Task:
The answer must be a single number, namely how many lines in the entries below contain the string "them".

[Stored dataset items]
<<<<
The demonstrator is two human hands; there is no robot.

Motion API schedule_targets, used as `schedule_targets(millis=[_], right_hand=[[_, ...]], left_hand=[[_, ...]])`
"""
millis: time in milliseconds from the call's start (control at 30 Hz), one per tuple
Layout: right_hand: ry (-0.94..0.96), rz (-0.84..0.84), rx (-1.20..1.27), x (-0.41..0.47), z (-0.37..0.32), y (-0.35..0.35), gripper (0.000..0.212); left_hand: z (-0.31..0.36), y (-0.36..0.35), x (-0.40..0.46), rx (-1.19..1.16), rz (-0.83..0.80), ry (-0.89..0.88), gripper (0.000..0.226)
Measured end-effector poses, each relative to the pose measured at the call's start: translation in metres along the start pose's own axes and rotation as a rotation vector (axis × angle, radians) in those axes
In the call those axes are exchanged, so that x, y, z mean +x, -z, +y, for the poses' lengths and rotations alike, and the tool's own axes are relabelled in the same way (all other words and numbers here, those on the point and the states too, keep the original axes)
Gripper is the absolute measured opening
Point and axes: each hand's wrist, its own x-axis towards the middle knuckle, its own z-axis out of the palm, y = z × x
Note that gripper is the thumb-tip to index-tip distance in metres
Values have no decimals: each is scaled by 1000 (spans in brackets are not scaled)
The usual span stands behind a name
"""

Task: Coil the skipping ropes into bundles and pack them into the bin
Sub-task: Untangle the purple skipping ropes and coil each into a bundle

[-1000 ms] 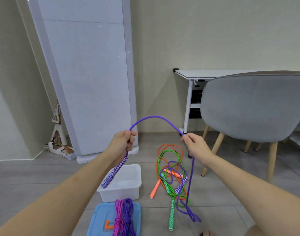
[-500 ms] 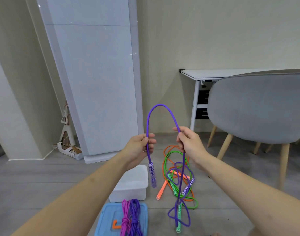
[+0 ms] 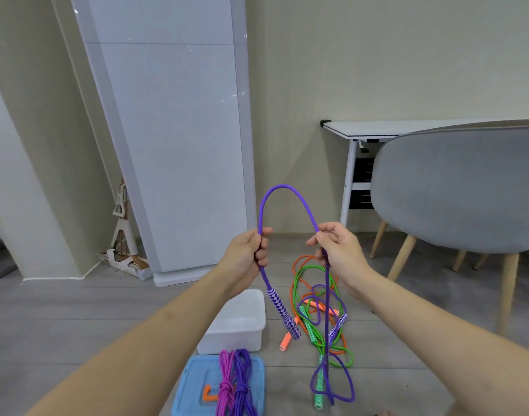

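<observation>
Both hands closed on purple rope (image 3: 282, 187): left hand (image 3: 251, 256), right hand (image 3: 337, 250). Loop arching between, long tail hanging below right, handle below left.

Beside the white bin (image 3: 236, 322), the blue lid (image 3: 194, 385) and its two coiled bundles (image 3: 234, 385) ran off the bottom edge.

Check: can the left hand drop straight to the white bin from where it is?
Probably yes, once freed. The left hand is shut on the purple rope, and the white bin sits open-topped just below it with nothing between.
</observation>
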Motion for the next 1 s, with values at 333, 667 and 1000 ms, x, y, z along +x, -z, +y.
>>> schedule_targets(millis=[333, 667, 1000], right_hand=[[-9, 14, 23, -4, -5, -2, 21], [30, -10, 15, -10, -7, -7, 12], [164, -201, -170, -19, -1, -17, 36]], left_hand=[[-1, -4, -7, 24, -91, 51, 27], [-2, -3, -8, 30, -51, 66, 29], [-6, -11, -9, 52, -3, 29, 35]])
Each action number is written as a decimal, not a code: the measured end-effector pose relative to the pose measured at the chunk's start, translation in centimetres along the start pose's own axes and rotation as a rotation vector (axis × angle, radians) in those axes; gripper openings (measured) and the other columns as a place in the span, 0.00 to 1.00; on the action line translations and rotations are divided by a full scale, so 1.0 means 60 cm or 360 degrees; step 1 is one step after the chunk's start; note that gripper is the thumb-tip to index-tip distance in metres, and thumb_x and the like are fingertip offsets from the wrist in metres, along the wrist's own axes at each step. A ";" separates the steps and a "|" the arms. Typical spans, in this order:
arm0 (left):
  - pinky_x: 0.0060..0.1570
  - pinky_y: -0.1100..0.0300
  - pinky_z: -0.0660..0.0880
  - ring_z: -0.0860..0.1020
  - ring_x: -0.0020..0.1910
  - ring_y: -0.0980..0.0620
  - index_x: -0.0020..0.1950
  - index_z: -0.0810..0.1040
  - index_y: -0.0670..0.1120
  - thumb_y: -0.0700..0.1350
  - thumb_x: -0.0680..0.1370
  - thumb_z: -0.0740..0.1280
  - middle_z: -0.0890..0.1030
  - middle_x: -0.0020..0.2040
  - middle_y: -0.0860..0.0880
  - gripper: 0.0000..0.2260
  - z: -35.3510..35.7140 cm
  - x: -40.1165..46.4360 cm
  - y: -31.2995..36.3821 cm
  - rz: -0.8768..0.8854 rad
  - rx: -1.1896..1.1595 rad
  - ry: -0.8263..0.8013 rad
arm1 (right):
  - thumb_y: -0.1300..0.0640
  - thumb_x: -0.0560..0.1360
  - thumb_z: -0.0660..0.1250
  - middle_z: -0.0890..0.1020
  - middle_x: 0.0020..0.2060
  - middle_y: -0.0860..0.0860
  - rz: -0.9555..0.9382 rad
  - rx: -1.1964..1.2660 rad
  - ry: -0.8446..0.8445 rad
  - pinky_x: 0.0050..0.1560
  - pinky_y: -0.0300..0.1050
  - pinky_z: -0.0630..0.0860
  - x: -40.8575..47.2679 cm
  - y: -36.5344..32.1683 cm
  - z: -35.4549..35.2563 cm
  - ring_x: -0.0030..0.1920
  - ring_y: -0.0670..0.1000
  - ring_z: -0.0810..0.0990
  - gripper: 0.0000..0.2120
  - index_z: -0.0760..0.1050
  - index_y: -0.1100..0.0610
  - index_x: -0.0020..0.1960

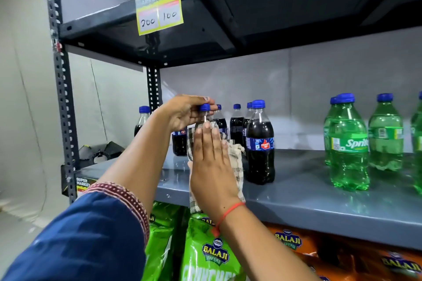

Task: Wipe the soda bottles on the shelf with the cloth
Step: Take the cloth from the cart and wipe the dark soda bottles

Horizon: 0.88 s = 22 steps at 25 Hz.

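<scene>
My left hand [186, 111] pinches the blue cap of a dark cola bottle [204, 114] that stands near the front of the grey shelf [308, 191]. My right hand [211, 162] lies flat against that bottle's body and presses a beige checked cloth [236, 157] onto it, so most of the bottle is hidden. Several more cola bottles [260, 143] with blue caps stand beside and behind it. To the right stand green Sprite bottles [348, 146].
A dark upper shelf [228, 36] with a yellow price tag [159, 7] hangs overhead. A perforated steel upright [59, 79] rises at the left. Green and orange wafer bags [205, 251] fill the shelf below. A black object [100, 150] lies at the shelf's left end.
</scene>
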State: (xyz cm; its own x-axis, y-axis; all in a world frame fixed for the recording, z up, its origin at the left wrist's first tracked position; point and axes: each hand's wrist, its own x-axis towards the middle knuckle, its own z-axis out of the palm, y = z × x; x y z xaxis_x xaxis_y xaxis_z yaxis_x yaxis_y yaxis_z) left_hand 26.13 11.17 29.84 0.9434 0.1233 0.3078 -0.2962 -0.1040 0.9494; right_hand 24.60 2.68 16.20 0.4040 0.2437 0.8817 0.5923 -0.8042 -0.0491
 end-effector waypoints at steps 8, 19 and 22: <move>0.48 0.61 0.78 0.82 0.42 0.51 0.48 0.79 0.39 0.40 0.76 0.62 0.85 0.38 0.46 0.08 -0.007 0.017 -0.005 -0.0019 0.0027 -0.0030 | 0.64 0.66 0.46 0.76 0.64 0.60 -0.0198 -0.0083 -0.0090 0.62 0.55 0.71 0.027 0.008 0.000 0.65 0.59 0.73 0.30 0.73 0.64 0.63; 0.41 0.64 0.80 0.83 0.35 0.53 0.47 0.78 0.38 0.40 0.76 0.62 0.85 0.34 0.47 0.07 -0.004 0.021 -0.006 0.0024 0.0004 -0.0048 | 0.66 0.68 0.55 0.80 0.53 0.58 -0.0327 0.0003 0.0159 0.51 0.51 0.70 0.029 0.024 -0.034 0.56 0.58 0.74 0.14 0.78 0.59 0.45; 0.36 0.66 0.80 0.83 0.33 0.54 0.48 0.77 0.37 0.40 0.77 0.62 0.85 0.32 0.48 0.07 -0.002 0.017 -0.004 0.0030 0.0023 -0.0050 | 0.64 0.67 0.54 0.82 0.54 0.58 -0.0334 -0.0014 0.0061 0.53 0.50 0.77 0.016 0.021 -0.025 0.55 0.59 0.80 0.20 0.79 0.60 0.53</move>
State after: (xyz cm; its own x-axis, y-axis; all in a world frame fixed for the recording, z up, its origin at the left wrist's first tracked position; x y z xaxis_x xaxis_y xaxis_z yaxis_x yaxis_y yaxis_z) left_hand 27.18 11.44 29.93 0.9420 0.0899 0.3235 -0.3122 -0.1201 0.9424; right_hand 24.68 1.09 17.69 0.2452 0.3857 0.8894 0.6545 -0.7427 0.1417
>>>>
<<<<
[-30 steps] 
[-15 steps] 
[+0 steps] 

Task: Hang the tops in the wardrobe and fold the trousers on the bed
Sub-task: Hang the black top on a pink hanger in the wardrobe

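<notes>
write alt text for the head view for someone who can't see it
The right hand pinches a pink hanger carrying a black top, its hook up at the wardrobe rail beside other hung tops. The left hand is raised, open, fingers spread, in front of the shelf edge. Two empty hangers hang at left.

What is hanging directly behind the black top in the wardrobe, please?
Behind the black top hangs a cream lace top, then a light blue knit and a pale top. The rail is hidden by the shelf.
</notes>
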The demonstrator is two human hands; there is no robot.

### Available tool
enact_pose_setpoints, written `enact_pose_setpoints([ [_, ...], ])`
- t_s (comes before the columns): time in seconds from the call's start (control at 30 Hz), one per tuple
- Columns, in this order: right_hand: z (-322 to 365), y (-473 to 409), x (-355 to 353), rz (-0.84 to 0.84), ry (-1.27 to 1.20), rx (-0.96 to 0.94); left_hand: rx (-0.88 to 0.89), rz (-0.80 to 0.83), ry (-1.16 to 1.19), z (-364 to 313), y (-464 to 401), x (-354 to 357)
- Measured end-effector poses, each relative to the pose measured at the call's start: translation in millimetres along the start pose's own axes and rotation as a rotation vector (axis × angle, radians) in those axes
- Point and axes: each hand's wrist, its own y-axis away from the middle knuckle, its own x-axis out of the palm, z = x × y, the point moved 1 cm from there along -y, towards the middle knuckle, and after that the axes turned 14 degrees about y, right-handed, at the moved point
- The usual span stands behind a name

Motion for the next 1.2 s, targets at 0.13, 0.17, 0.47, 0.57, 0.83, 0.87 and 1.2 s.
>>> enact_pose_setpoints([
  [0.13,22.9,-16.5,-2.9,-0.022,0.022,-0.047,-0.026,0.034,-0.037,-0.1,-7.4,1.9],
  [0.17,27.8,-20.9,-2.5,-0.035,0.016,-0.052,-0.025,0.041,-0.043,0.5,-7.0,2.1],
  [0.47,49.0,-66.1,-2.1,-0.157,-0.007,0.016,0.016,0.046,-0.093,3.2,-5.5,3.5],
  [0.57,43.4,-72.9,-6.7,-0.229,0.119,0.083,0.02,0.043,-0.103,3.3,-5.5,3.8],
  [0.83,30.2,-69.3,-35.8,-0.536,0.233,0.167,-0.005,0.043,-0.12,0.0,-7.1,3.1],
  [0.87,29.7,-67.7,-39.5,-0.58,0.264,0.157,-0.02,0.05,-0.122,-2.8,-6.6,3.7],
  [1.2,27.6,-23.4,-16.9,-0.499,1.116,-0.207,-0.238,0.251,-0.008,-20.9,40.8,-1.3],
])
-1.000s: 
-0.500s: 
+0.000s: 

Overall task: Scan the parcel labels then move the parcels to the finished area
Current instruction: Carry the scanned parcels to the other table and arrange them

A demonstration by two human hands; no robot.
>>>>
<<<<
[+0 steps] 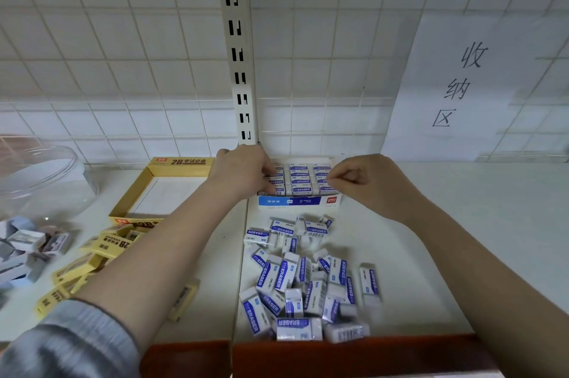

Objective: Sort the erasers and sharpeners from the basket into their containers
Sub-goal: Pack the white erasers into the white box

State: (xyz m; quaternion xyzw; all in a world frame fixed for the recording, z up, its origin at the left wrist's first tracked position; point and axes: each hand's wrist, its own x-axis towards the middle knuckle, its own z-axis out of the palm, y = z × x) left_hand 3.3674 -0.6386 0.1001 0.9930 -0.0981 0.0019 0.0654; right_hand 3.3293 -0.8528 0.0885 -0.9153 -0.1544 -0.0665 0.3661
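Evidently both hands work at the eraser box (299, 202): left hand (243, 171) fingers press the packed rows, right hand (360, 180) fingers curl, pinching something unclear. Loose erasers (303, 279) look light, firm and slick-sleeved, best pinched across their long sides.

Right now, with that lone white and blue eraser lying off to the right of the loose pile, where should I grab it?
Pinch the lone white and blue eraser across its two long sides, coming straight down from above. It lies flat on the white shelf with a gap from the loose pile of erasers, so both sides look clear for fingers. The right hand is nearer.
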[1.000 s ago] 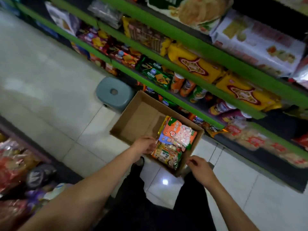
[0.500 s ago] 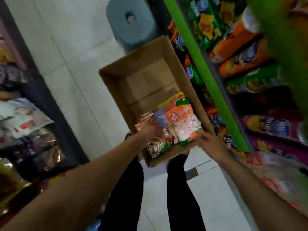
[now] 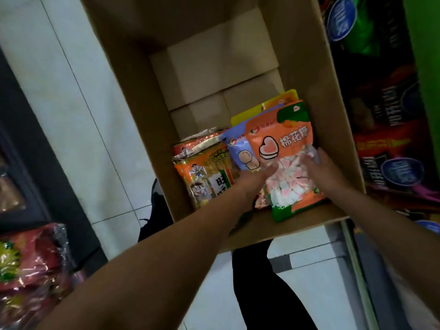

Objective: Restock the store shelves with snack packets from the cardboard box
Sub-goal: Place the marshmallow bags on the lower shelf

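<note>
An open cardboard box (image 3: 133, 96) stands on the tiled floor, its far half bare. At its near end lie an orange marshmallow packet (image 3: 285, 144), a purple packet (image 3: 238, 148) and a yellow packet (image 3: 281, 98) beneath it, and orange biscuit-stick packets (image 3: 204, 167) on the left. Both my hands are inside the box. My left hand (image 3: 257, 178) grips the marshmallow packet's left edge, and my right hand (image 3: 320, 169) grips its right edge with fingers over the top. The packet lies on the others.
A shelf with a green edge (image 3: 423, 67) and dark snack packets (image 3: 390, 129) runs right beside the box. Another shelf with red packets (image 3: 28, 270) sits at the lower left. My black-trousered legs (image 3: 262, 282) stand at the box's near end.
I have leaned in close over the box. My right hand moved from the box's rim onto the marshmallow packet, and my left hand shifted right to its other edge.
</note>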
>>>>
Answer area:
2